Kathy Nichols and Roseanne Rector said they came out to the festival to support the community.
“We’re from Rotterdam, born and raised, and ended up back here for the community and to see people we know,” Nichols said.
“It’s nice to see people that you haven’t seen in a long time,” Rector added.
Many participating businesses featured tables and booths outside, where many non-profits were raising awareness and fundraising. Gloria Healy, with foster care agency Berkshire Farm Center, had a table in front of the Quality Inn during the festival. She and other organizers were selling raffle tickets and raising awareness about the need for more foster families.

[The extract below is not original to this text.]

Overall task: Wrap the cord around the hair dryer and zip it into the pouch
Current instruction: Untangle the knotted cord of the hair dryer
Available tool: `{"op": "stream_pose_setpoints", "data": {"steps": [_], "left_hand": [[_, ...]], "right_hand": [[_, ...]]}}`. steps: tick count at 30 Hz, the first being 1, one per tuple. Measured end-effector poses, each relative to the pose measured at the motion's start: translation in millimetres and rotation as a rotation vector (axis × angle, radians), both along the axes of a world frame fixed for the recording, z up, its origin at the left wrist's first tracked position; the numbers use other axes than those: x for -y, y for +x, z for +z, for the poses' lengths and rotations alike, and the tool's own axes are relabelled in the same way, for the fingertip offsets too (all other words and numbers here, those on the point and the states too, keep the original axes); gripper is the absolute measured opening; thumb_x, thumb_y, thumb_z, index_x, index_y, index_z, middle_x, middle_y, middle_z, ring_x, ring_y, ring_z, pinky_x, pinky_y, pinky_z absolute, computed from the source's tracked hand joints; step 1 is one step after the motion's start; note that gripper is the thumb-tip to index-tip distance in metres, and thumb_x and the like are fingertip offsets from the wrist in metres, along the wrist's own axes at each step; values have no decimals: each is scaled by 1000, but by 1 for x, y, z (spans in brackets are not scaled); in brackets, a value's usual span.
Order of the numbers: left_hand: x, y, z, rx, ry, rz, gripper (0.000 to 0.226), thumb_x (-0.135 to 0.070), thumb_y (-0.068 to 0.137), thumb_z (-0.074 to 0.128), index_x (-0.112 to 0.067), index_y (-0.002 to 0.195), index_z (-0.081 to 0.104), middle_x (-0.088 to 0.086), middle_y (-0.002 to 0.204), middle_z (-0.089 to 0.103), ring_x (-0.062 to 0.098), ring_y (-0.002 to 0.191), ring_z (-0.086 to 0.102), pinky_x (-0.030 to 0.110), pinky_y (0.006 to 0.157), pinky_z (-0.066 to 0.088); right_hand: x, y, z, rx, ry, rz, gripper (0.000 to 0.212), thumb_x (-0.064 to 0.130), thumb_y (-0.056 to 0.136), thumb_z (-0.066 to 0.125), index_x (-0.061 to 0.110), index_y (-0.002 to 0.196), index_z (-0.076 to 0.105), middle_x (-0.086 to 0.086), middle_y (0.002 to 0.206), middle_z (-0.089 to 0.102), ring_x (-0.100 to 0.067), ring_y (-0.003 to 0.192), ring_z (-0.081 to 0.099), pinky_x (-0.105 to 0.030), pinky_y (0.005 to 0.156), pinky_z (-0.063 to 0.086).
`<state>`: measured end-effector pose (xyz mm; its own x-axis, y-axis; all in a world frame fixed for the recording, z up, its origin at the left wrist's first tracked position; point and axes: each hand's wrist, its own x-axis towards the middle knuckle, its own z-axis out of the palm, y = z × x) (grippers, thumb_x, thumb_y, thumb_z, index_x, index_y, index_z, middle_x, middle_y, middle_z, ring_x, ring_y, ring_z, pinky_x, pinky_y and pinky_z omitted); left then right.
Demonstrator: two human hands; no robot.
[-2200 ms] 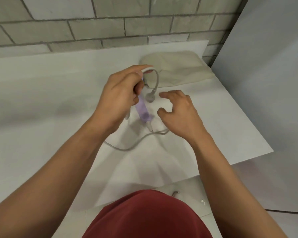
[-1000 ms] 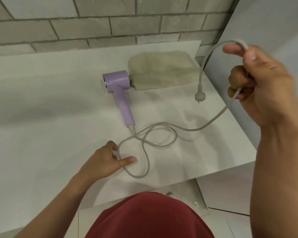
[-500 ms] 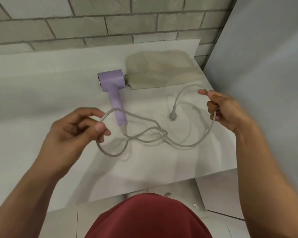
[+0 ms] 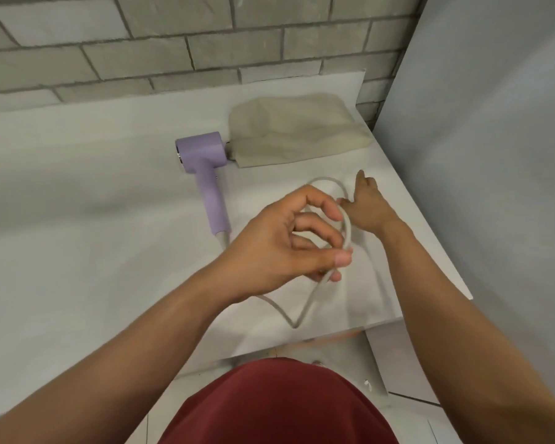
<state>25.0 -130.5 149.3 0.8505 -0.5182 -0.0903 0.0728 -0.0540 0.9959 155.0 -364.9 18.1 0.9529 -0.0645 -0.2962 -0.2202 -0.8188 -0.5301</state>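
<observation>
Closest to me is my red shirt (image 4: 279, 408), and both bare forearms reach out over the white table (image 4: 77, 213). My left hand (image 4: 289, 241) is raised above the tabletop with its fingers curled, and it pinches a loop of the grey cord (image 4: 349, 233) between the thumb and fingertips. Below that grip the cord drops to the table, bends sharply toward me, then runs back under my left wrist. From the top of the grip it arcs up and away in a rounded loop toward my right hand (image 4: 370, 208), which lies just beyond and to the right of the left one, low over the table. Its forefinger points away from me and its thumb reaches toward the loop. Whether it actually holds the cord I cannot tell, as my left fingers cover the spot where they meet. Beyond my left grip and off to its left, the lilac hair dryer (image 4: 210, 184) lies flat on the table, handle toward me, with the cord leaving the handle's end just left of my left hand. Farther than both hands, the beige pouch (image 4: 295, 133) lies flat with one end touching the dryer's head. Behind it stands a grey brick wall (image 4: 173, 43), and a plain grey panel (image 4: 494, 155) rises right of my right hand.
</observation>
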Motion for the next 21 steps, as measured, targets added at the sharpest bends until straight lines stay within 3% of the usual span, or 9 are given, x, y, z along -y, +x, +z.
{"op": "stream_pose_setpoints", "data": {"steps": [1,3,4,6,8,10,12,17,21], "left_hand": [[6,5,-1,0,2,55,38,-1,82,82,-14,102,53,8,86,73,30,69,74,41,70,63],[16,18,-4,17,0,171,42,-3,81,84,-15,97,47,4,80,73,24,66,72,35,66,61],[21,27,-6,35,1,221,44,-4,81,85,-16,95,45,3,77,74,20,65,70,33,63,59],[29,46,-10,70,12,312,45,-8,81,85,-18,95,44,1,76,75,16,64,67,31,56,53],[34,67,-12,95,17,408,45,-13,82,86,-19,94,43,2,80,77,10,62,65,28,52,47],[37,85,-14,93,14,462,45,-16,81,86,-21,93,43,5,85,78,8,59,62,26,51,46],[41,97,-16,65,33,443,42,-21,83,85,-21,95,45,7,89,79,12,62,64,27,53,49],[14,103,-33,189,184,315,17,-29,95,72,-18,93,59,2,87,78,17,72,73,34,66,58],[-47,93,-76,405,641,-41,22,-44,100,61,-26,107,71,-9,95,76,12,89,71,36,90,56]], "right_hand": [[0,-9,7,73,-2,-26,73,24,107,54,8,165,13,-13,167,20,-33,148,37,-40,117,33],[-1,-30,24,247,146,-137,51,20,107,52,19,156,43,-4,153,47,-28,129,57,-42,110,45],[-4,-43,34,288,345,-203,37,20,106,50,22,142,60,0,134,63,-24,111,66,-42,99,52],[-14,-75,57,195,846,-243,31,29,109,47,20,122,73,-5,107,75,-21,83,65,-37,74,52],[-21,-103,72,42,1077,-116,44,47,107,44,19,124,72,-12,110,76,-24,85,68,-33,71,53],[-29,-120,77,47,904,75,37,42,103,53,21,128,69,-8,109,78,-22,96,72,-30,78,57],[-35,-122,71,169,791,88,24,23,104,60,20,126,69,-5,98,79,-18,95,72,-29,79,58],[-32,-104,56,317,971,-307,23,16,108,54,19,124,71,-4,86,71,-16,83,68,-27,71,57],[-16,-85,30,332,747,-528,28,22,110,49,28,125,71,7,77,60,-7,70,56,-31,69,51]]}}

“We printed 500 programs and we’re thinking, so far, we’ve already sold like $600 worth of raffle tickets. So, that’s pretty good” Healy said in the early afternoon. “It’s a lot about grassroots fundraising and being able to get everybody to go to mom and pop shops and staying away from the big box stores, things like that.”
Healy reiterated the need for foster families in the Schenectady area.
“We need short-term and long-term foster families and we need it badly,” she said. “Kids are going into group homes that shouldn’t be going into group homes, because there are no foster homes.”
The Stewart’s Shop on the street was handing out free single-serve ice cream, while new deli Blake 925 was selling some of its hot meals and sandwiches outside the shop, and the fitness studio next door was offering a free Pilates class at 3 p.m. to work off the food.
The Magic 590 AM and WQHT 97.1 radio stations were staged alongside the road playing music for the attendees. WQHT also hosted an Elvis Presley impersonator at its table to entertain passersby. The lot also had cornhole games set up.
Matt Cuferi said his two sons wanted to come out and see the festival, as well as get free ice cream at Stewart’s. They were playing cornhole by the WQHT table.
“They liked the free ice cream at Stewarts and now we’re playing some cornhole and so far so good,” he said. “I’ll probably get something down there [at Blake 925] next.”
Sousa said she hopes the festival grows going forward.